Le désarroi partagé par ces nouveaux·elles enseignant·e·s issu·e·s de l’immigration trouve écho dans les propos d’une enseignante-mentor (EM1) qui exprime, elle aussi, avoir observé un malaise chez certain·e·s enseignant·e·s à accueillir ou à entrer en relation avec le·la collègue provenant de l’immigration :

Ils ne savent pas trop comment l’accueillir, comment l’approcher, lui parler. […] J’ai remarqué qu’il y a une grosse phase d’observation et de jugement. Ça je le sais et je l’ai vu. […] Y’en a qui venaient me voir, quand je remplaçais la direction, et ils venaient se plaindre : « je l’entends enseigner ; j’entends ses élèves, il ne fait rien… » Ils critiquaient plus sa façon de faire que de dire : « Ben je vais aller l’aider, lui montrer quoi faire ».

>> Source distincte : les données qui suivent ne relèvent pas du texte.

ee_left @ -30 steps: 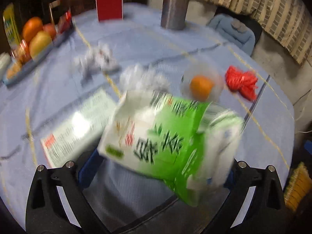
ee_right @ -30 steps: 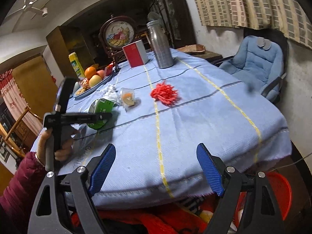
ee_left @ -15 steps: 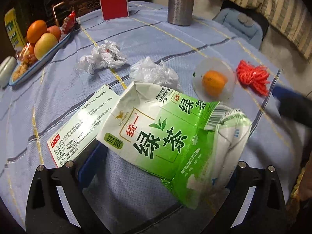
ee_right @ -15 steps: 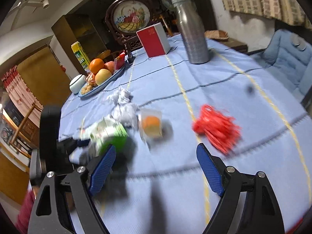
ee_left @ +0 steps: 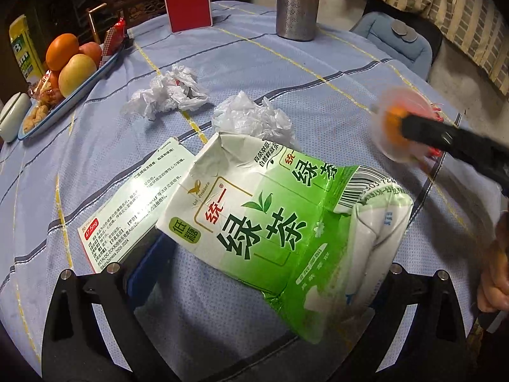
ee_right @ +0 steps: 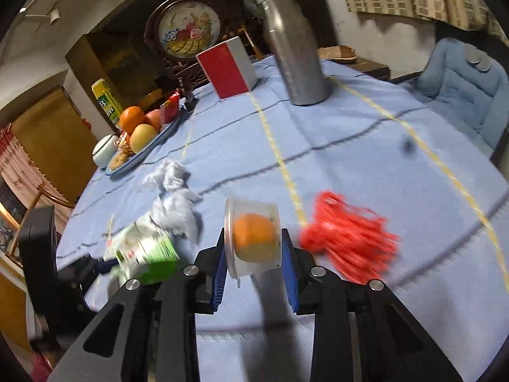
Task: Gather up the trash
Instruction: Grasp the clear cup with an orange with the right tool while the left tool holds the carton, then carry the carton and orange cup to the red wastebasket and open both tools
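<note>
With its pads pressed against both sides, the right tongs (ee_right: 254,265) clench a clear cup (ee_right: 253,238) holding an orange lump, tipped sideways, likely for carrying off as trash. Left of the cup, the left tongs (ee_left: 264,273) pinch a crumpled tea carton (ee_left: 286,219); red netting (ee_right: 348,243) lies just right on the tabletop (ee_right: 366,133).

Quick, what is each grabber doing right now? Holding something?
Left gripper: shut on the green tea carton.
Right gripper: shut on the clear plastic cup with an orange thing inside.
</note>
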`<state>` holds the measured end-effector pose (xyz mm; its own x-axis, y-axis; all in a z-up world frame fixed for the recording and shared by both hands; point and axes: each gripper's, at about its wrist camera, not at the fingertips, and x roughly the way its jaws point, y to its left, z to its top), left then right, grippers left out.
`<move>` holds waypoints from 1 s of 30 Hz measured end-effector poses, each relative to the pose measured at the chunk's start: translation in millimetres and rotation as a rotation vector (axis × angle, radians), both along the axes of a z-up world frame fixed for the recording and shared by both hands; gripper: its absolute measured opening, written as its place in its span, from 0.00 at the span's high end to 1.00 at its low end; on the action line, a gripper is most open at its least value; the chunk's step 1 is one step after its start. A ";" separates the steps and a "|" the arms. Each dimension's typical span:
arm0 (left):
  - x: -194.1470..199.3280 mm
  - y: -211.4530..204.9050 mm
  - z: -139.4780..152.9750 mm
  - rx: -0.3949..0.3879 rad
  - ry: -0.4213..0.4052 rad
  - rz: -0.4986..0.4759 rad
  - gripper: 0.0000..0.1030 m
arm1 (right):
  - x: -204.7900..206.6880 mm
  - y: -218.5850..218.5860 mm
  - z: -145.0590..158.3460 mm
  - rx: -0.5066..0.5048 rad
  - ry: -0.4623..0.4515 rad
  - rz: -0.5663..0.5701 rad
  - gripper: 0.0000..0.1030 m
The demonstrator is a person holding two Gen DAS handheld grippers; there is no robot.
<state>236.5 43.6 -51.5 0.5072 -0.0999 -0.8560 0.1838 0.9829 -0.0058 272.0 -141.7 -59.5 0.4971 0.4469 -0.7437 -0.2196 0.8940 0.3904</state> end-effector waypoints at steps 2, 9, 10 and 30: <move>-0.3 2.4 2.1 -0.026 -0.005 0.010 0.06 | -2.8 -8.5 -2.4 0.015 0.013 -0.009 0.70; 3.7 31.2 13.9 -0.243 -0.027 0.080 0.06 | 0.5 -8.8 -9.2 0.009 0.053 0.002 0.68; 4.7 34.7 15.0 -0.266 -0.030 0.089 0.06 | -0.1 -6.2 -8.3 -0.011 0.043 0.000 0.68; -19.0 34.0 55.0 -0.322 -0.228 0.019 0.18 | -5.2 11.5 -5.5 -0.149 0.016 0.030 0.69</move>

Plus que de l’hésitation à apporter son aide, cette autre enseignante-mentor (EM2) a constaté que pour certain·e·s enseignant·e·s natif·ve·s, l’embauche des nouveaux·elles enseignant·e·s issu·e·s de l’immigration constituait une forme de menace professionnelle et culturelle :

C’est parfois juste des commentaires là… […] Ils disent : « ils nous piquent nos jobs ». […] « Déjà, en milieu minoritaire, si en plus y a beaucoup de gens qui viennent d’ailleurs qui sont dans nos écoles, on se sent encore plus minoritaires […] ». La crainte de l’étranger. On ne comprend pas l’autre.

Ainsi, les réticences de certain·e·s enseignant·e·s natif·ve·s à inclure le·la nouvel·le enseignant·e issu·e de l’immigration peuvent prendre des proportions importantes dans la dynamique socioprofessionnelle d’une école, comme l’ont rapporté ces dernier·ère·s participant·e·s.

4.4 Des rapports interpersonnels jugés discriminatoires

Selon Camil (Algérie), des obstacles d’ordre racial existent et nuisent l’embauche d’une catégorie de nouveaux·elles enseignant·e·s issu·e·s de l’immigration : « Les Noirs, c’est beaucoup plus pire. Eux, je peux le voir, ils sont mal acceptés, je ne sais pas pourquoi ». Ce constat est également appuyé par les propos de Christophe (Cameroun) :

[…] lorsque tu débarques dans un milieu comme ceci, comme quand tu dois intégrer un groupe d’enseignants, en tant que Noir, ce n’est pas évident non plus, parce qu’il y a aussi des collègues qui n’acceptent pas facilement d’avoir des collègues noirs ; il faut le dire, c’est une réalité.

Un directeur d’école (D2), conscient de cette difficulté qu’éprouvent plusieurs des nouveaux·elles enseignant·e·s issu·e·s de l’immigration appartenant à une minorité visible à trouver un poste régulier, déplore qu’on lui attribue des pratiques d’embauche discriminatoires selon un critère racial, alors qu’il se dit conscient du besoin d’enseignant·e·s issu·e·s de l’immigration dans les écoles. Pour lui, la compétence du·de la candidat·e est le seul critère qui prévaut lors de l’octroi d’un poste :

[…] le seul critère de base, c’est la compétence. On se fout complètement de la couleur de la peau. Je travaillais d’ailleurs dans un milieu multiculturel ; ça fait 25 ans que je suis dans les écoles et la majorité, c’est des enfants noirs ; je ne peux pas imaginer qu’un [directeur] raciste travaillerait dans ces conditions-là.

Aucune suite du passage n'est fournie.